About this task: Where "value" appears in a line of the entries below, that line should be copied.

Saved entries:

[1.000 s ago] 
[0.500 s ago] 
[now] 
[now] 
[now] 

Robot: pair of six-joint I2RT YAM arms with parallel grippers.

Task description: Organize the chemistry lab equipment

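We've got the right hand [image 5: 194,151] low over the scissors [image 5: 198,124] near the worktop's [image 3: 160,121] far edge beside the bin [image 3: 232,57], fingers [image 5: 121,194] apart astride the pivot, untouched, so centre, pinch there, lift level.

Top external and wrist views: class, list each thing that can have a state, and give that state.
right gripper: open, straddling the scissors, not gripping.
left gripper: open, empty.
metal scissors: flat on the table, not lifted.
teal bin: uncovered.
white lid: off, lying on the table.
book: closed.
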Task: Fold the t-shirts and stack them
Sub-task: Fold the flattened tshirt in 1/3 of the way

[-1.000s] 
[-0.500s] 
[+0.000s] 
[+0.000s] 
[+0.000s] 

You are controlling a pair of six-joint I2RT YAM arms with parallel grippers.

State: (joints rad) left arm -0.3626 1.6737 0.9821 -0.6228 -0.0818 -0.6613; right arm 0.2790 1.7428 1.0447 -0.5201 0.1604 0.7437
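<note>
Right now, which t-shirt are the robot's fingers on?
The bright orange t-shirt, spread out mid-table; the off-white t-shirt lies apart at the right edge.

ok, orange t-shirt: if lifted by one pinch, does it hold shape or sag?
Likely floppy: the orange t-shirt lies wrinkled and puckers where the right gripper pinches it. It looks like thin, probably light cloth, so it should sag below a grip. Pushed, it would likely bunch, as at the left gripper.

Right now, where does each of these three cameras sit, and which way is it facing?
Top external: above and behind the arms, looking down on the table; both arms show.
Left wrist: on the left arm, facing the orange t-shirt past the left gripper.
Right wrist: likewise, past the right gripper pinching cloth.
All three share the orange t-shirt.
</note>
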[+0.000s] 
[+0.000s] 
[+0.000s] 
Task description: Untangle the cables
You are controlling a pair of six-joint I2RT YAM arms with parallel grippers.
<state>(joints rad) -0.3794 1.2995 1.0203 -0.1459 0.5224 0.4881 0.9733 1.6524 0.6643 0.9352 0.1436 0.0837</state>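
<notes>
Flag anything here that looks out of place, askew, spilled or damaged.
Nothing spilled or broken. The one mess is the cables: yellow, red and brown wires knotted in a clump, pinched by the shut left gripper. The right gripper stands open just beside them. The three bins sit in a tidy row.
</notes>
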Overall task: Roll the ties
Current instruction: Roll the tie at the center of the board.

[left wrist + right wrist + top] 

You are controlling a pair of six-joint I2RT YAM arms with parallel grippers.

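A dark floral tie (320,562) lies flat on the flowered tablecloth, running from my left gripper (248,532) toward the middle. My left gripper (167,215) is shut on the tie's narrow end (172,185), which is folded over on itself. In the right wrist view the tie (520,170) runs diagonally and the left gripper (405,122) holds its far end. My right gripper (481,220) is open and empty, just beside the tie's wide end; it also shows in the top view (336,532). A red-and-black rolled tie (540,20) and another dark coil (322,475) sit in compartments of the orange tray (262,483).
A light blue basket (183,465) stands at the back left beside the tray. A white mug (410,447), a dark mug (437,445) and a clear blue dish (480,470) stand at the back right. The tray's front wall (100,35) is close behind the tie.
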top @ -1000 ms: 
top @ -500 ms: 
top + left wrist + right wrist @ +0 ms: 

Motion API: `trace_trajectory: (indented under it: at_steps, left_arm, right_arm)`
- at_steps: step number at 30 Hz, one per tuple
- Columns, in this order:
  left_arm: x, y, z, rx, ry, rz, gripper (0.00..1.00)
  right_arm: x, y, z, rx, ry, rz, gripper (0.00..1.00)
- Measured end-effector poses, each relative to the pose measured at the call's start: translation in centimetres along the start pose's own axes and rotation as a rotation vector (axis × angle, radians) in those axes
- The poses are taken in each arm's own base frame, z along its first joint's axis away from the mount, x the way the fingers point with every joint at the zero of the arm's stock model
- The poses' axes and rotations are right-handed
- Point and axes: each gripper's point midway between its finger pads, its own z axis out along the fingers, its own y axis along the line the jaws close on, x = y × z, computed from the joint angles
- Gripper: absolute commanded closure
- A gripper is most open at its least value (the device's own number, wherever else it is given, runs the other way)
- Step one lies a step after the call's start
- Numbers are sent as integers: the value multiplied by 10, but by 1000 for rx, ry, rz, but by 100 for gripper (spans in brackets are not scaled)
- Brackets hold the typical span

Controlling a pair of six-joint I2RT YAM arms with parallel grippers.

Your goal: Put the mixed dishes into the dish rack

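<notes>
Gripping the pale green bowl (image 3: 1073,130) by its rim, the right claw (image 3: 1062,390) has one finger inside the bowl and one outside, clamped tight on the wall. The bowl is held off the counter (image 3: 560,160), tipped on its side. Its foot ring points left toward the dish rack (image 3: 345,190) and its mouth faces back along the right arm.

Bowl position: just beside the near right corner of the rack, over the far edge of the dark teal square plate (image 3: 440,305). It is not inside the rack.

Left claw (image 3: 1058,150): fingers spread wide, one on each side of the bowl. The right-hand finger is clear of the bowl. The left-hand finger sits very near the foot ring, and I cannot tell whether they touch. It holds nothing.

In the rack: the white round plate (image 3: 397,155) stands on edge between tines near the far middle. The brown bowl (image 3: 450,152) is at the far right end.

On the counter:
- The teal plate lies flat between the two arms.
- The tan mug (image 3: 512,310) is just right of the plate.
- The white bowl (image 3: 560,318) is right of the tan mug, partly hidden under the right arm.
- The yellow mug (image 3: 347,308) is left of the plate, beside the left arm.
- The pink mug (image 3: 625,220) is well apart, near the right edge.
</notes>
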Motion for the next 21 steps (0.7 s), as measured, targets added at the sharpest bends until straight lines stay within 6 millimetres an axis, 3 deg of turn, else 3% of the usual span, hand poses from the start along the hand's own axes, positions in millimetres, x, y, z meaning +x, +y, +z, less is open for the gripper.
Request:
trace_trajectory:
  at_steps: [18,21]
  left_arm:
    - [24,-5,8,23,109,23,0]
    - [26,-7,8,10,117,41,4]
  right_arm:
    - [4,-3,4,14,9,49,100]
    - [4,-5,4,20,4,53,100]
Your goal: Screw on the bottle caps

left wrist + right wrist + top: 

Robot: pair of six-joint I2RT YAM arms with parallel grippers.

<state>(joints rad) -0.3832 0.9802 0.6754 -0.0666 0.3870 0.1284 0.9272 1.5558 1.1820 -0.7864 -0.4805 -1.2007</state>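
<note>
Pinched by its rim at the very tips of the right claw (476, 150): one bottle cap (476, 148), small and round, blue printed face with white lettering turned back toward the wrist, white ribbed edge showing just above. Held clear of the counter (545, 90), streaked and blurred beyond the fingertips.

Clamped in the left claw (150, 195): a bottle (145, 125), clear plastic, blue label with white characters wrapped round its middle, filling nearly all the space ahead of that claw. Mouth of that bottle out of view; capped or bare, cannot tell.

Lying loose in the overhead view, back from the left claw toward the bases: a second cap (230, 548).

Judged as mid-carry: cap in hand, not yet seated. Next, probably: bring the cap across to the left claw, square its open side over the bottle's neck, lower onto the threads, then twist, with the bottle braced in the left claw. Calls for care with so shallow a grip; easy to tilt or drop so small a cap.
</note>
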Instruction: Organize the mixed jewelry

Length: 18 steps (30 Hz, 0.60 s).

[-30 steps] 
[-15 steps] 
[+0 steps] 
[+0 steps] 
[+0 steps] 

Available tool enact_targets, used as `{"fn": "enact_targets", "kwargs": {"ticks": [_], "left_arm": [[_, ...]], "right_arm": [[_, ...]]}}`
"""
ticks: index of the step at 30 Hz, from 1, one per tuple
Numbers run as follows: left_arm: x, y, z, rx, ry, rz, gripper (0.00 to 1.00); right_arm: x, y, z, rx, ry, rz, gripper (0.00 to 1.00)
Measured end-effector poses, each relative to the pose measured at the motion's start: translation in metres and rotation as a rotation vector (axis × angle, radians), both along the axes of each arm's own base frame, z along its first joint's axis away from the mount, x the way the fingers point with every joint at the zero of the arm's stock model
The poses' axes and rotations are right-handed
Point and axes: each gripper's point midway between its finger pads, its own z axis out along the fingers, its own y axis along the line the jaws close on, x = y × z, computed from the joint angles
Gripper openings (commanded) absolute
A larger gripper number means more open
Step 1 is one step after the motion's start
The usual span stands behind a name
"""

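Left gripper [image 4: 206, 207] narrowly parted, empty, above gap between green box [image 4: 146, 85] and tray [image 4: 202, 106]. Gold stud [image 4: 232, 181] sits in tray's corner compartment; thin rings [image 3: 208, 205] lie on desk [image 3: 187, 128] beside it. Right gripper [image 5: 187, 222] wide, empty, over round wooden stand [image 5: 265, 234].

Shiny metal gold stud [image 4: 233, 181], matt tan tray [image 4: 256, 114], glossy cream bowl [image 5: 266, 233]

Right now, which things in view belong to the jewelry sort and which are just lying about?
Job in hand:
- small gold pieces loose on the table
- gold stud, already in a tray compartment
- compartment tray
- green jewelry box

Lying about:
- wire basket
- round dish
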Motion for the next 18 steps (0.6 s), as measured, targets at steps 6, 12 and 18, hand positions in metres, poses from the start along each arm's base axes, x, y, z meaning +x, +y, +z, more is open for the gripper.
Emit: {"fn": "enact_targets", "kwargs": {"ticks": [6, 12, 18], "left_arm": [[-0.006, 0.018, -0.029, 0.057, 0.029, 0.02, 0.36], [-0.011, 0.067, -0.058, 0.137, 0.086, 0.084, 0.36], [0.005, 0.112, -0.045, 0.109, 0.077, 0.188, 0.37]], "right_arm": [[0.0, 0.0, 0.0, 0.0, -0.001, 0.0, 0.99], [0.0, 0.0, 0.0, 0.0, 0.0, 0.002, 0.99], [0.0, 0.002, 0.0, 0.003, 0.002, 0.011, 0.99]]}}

Response box:
- A gripper is most open at its least value (the device's own number, wherever else it is given, runs the other way)
- Numbers are sent as integers: the value multiplied by 10, but by 1000 for rx, ry, rz, but by 100 for gripper (spans in brackets are not scaled)

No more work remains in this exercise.